■ RECORDS SUPPLIED
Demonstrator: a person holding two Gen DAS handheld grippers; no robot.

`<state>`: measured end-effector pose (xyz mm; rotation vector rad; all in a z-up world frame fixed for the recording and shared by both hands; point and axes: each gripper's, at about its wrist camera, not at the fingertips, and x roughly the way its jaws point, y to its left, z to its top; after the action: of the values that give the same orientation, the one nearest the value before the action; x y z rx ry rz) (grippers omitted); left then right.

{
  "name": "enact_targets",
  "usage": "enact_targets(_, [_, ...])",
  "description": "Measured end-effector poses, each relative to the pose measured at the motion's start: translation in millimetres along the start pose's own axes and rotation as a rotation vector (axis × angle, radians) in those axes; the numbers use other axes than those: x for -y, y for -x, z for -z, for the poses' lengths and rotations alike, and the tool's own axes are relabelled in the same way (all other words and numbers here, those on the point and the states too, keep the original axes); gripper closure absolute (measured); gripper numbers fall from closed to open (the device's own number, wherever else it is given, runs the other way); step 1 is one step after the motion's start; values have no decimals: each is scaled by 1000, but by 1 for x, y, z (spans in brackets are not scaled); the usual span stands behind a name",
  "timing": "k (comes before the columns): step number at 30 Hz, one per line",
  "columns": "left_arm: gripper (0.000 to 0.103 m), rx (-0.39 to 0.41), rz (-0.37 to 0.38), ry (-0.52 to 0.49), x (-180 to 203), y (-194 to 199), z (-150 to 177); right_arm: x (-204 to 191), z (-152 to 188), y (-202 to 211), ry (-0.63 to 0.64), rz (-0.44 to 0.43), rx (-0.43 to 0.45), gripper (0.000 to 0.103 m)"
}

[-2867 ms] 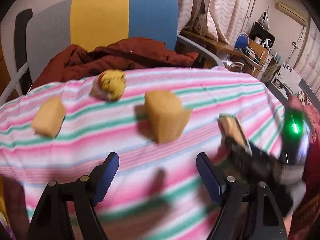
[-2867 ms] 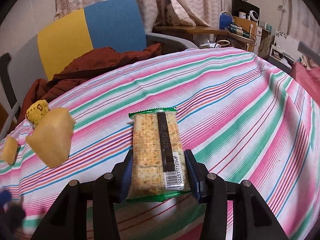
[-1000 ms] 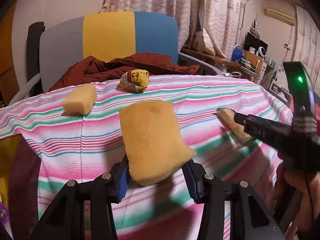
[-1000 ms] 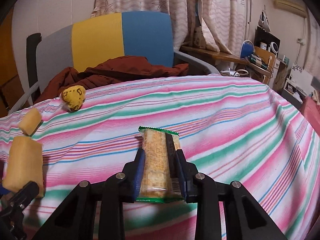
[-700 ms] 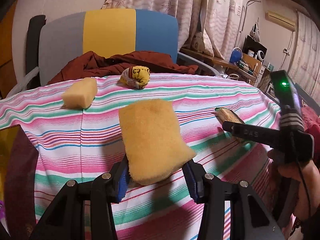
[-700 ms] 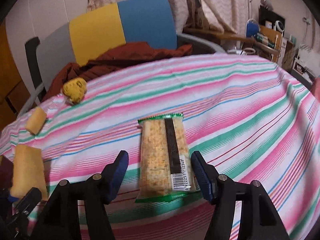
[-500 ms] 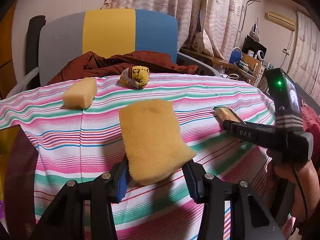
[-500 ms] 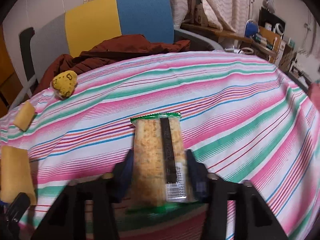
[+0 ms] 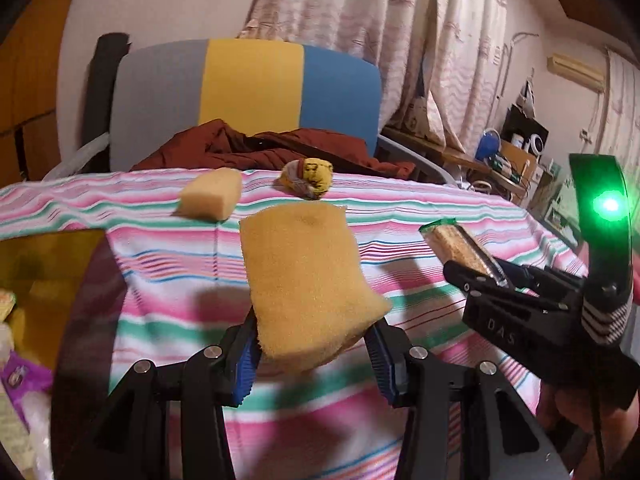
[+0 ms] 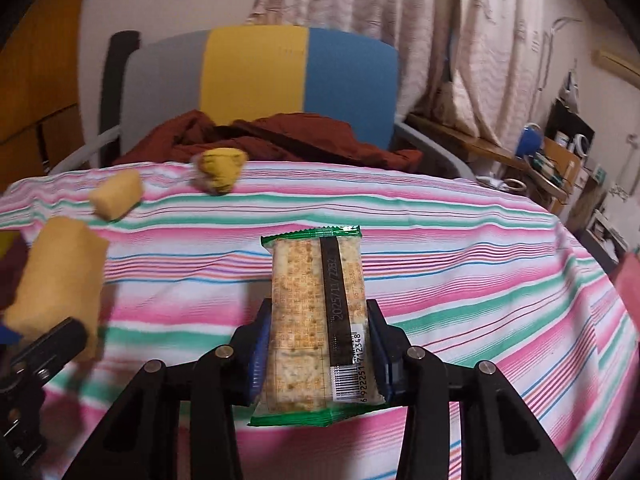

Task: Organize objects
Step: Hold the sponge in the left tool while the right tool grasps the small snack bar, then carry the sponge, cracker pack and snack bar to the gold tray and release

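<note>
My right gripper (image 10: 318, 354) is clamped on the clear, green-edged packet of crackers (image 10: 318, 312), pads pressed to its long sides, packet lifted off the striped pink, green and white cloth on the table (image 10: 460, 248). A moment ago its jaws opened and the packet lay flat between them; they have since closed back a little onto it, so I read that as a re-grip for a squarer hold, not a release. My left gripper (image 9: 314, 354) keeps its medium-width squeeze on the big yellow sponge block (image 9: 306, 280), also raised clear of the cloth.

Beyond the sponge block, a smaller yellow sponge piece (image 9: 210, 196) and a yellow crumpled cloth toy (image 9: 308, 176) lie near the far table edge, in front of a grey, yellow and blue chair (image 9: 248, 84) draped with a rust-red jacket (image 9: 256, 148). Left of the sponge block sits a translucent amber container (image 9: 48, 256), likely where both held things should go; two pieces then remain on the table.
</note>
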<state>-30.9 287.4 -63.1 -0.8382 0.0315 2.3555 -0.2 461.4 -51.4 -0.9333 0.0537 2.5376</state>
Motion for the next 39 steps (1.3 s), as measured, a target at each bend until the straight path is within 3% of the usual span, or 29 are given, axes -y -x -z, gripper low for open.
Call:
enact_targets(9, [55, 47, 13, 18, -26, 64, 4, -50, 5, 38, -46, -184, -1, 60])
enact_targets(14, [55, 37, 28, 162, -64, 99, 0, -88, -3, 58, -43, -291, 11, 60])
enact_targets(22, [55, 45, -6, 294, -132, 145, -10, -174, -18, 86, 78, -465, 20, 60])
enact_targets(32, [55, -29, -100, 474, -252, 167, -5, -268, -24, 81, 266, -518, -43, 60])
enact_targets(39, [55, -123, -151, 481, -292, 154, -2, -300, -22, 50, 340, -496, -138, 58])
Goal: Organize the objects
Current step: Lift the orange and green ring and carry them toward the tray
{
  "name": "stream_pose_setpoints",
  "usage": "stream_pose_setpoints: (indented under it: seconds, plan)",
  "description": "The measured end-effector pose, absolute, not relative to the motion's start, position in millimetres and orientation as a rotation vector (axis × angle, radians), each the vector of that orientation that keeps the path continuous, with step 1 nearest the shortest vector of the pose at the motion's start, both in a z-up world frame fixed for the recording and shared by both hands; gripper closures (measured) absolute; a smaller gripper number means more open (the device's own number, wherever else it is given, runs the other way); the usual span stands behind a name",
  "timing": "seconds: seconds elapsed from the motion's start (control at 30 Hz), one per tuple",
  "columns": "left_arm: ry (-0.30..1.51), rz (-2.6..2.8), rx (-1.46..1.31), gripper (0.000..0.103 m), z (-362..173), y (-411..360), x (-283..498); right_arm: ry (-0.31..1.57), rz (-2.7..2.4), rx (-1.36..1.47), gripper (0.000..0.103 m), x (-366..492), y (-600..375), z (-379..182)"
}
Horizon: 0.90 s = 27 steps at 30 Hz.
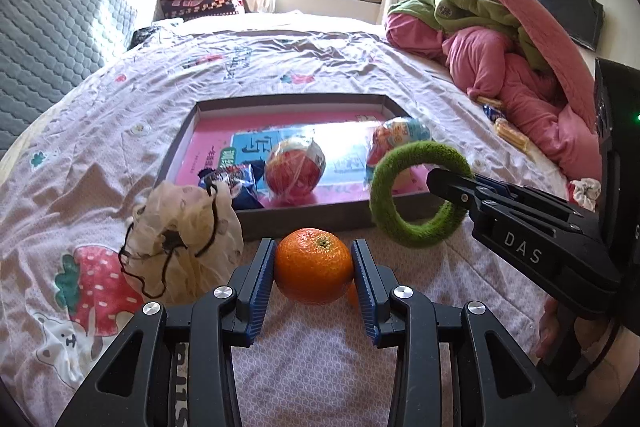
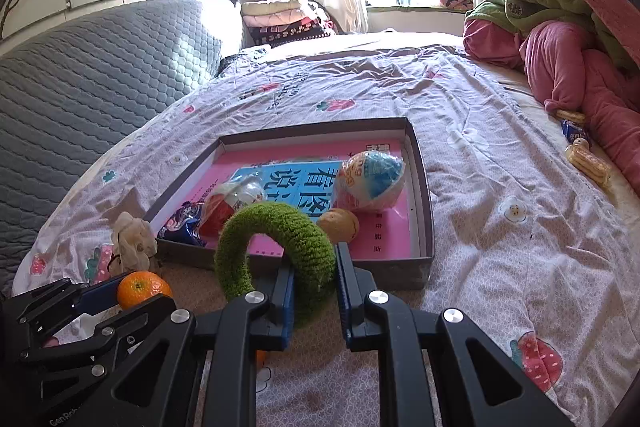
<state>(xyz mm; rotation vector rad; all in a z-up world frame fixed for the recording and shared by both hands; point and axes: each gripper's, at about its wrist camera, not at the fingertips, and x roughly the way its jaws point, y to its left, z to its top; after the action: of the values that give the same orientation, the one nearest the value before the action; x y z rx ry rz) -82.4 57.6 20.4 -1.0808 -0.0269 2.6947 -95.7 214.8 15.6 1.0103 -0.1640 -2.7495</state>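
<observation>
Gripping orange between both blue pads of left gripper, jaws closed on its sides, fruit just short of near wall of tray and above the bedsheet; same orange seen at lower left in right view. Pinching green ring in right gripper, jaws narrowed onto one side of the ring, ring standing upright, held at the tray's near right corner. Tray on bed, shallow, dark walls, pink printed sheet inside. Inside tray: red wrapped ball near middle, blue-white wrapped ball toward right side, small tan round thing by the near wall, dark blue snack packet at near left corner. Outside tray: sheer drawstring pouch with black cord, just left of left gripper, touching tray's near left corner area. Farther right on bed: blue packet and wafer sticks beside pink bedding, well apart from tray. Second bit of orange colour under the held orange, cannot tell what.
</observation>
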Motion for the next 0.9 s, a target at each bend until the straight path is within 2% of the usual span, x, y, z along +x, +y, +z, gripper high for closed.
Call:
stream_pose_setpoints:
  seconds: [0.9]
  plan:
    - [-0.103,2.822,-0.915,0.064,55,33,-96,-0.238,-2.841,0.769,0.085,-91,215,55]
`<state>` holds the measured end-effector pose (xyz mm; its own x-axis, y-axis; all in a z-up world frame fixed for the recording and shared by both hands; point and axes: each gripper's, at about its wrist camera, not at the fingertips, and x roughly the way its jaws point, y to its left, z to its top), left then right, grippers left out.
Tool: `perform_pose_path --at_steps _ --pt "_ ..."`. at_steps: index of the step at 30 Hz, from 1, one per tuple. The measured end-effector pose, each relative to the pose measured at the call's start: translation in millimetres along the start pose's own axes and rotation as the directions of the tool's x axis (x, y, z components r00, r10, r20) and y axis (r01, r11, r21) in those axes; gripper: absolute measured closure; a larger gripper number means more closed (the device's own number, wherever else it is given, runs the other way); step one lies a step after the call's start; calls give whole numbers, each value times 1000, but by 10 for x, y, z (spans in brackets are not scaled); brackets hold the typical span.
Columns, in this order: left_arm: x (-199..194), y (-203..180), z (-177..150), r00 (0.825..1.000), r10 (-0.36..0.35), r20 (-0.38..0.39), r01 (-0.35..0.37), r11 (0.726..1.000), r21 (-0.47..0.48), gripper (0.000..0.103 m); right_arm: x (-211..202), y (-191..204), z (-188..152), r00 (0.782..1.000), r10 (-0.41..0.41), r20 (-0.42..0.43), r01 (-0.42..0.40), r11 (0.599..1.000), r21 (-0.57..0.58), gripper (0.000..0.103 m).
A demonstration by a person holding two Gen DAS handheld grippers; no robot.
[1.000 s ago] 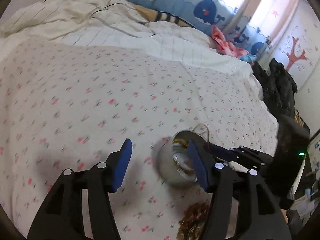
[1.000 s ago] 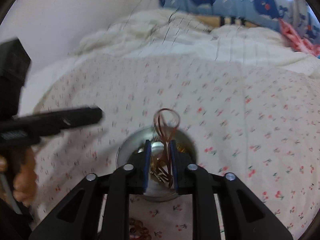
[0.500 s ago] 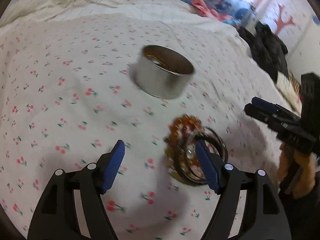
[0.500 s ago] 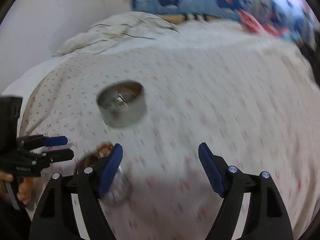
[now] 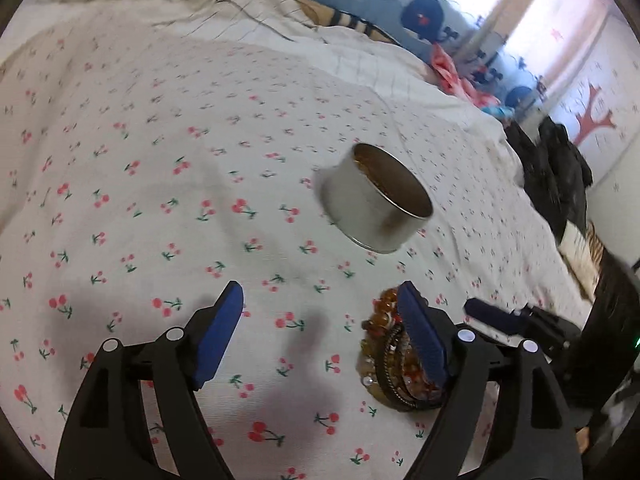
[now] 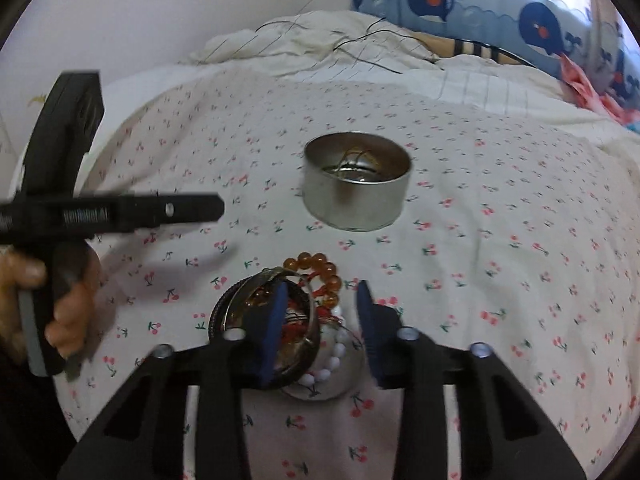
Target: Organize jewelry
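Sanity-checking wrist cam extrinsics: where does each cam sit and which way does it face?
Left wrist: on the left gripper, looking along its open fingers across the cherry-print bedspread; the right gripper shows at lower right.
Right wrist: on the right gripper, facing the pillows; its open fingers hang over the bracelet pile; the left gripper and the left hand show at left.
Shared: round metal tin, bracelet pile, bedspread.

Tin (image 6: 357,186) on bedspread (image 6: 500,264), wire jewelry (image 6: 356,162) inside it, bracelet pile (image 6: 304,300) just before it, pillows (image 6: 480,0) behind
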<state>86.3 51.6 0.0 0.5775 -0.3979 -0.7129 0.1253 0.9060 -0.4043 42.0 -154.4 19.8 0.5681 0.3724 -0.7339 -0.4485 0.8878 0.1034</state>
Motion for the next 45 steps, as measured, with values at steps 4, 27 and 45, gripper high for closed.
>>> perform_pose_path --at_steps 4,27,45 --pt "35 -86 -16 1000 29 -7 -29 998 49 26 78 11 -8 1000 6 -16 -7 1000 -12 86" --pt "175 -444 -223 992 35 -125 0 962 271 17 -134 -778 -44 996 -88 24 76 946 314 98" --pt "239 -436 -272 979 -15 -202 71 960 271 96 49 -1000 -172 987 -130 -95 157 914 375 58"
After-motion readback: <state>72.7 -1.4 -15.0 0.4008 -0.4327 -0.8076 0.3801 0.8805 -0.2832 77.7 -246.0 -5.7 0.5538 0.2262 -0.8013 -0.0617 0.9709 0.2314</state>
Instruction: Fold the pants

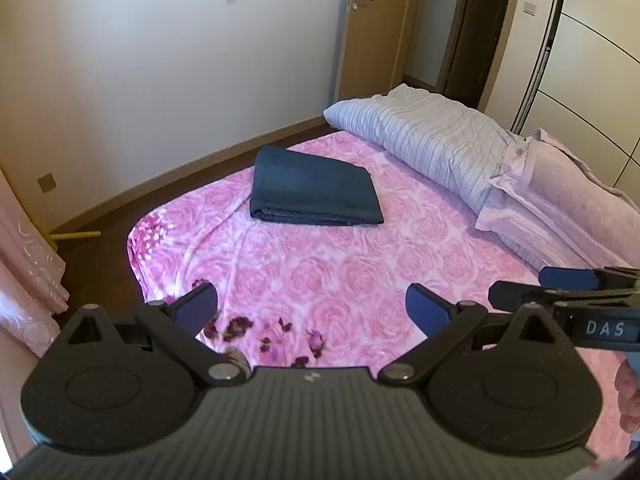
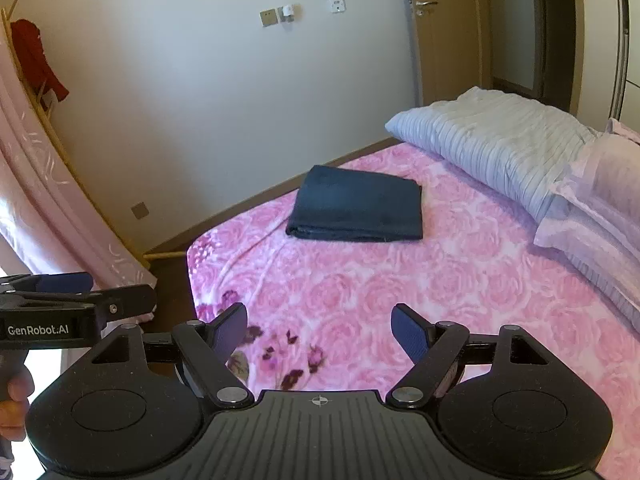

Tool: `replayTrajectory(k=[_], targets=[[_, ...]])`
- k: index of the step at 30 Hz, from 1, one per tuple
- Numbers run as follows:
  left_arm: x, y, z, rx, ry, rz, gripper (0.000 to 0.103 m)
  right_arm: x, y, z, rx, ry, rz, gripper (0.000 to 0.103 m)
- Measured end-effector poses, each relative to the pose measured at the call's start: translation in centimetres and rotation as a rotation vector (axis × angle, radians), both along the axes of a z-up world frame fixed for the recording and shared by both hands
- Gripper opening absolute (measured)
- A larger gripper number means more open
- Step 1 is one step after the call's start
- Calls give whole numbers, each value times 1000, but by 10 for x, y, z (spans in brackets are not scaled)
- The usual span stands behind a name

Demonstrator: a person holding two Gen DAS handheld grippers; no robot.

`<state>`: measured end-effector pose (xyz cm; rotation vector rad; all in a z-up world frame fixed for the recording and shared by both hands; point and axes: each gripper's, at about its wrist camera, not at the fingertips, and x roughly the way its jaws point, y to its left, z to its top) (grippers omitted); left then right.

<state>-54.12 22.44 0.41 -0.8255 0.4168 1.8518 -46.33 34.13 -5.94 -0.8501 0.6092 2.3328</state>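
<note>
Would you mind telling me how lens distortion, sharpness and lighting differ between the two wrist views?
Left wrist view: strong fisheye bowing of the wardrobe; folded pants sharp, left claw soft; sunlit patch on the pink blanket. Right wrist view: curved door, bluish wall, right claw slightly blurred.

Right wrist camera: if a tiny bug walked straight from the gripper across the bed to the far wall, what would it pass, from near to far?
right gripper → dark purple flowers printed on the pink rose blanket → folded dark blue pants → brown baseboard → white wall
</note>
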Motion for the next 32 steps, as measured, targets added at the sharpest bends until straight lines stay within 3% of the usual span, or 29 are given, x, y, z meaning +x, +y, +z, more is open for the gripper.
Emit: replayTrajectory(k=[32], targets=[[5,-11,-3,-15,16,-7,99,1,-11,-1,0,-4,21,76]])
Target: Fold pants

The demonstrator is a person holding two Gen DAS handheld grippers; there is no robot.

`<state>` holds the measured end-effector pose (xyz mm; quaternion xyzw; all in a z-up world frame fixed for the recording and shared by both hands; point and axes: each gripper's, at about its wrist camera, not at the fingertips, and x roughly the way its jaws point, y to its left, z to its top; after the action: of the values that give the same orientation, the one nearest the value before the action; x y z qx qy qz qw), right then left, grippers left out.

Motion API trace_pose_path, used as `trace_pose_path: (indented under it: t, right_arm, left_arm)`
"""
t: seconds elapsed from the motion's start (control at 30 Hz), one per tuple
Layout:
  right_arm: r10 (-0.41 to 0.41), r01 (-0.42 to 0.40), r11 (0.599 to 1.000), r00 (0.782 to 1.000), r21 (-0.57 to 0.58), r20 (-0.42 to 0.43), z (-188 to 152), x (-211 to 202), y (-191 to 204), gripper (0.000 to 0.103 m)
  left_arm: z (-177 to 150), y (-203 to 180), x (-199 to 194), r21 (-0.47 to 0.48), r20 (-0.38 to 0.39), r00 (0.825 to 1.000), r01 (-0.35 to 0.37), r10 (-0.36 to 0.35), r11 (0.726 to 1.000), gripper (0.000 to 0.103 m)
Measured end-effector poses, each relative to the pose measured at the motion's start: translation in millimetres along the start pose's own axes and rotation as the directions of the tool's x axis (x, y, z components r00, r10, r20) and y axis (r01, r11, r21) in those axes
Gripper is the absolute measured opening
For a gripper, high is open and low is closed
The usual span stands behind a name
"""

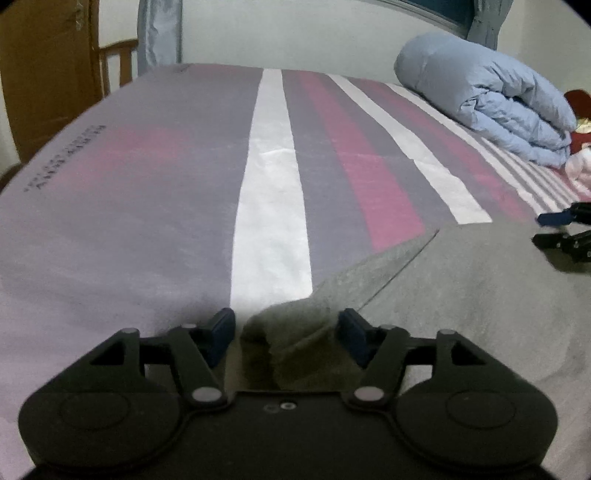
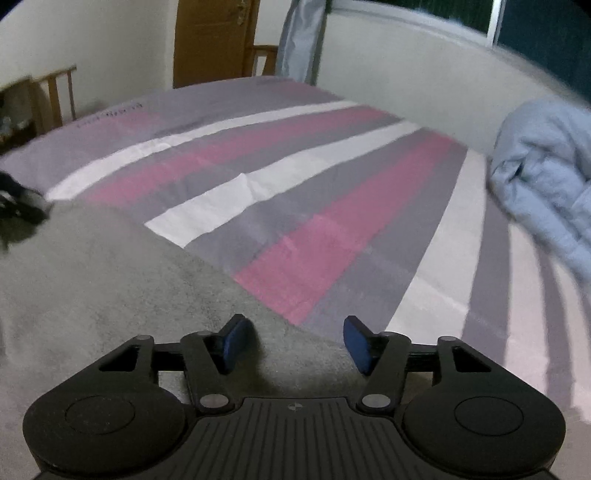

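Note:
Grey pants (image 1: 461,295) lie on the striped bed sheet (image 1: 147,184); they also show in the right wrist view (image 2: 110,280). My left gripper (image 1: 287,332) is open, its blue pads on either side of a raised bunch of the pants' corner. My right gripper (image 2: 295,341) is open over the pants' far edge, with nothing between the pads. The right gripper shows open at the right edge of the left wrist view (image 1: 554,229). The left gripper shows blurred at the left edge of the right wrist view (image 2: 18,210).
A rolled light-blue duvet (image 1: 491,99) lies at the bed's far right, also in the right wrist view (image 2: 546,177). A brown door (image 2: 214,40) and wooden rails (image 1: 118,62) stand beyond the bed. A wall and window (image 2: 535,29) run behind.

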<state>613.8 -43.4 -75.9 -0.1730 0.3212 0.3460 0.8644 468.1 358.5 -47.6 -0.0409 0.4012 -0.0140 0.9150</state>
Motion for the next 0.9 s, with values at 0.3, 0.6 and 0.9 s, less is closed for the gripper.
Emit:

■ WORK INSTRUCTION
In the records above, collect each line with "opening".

■ RESULT
- Gripper opening absolute (measured)
Gripper is the absolute measured opening

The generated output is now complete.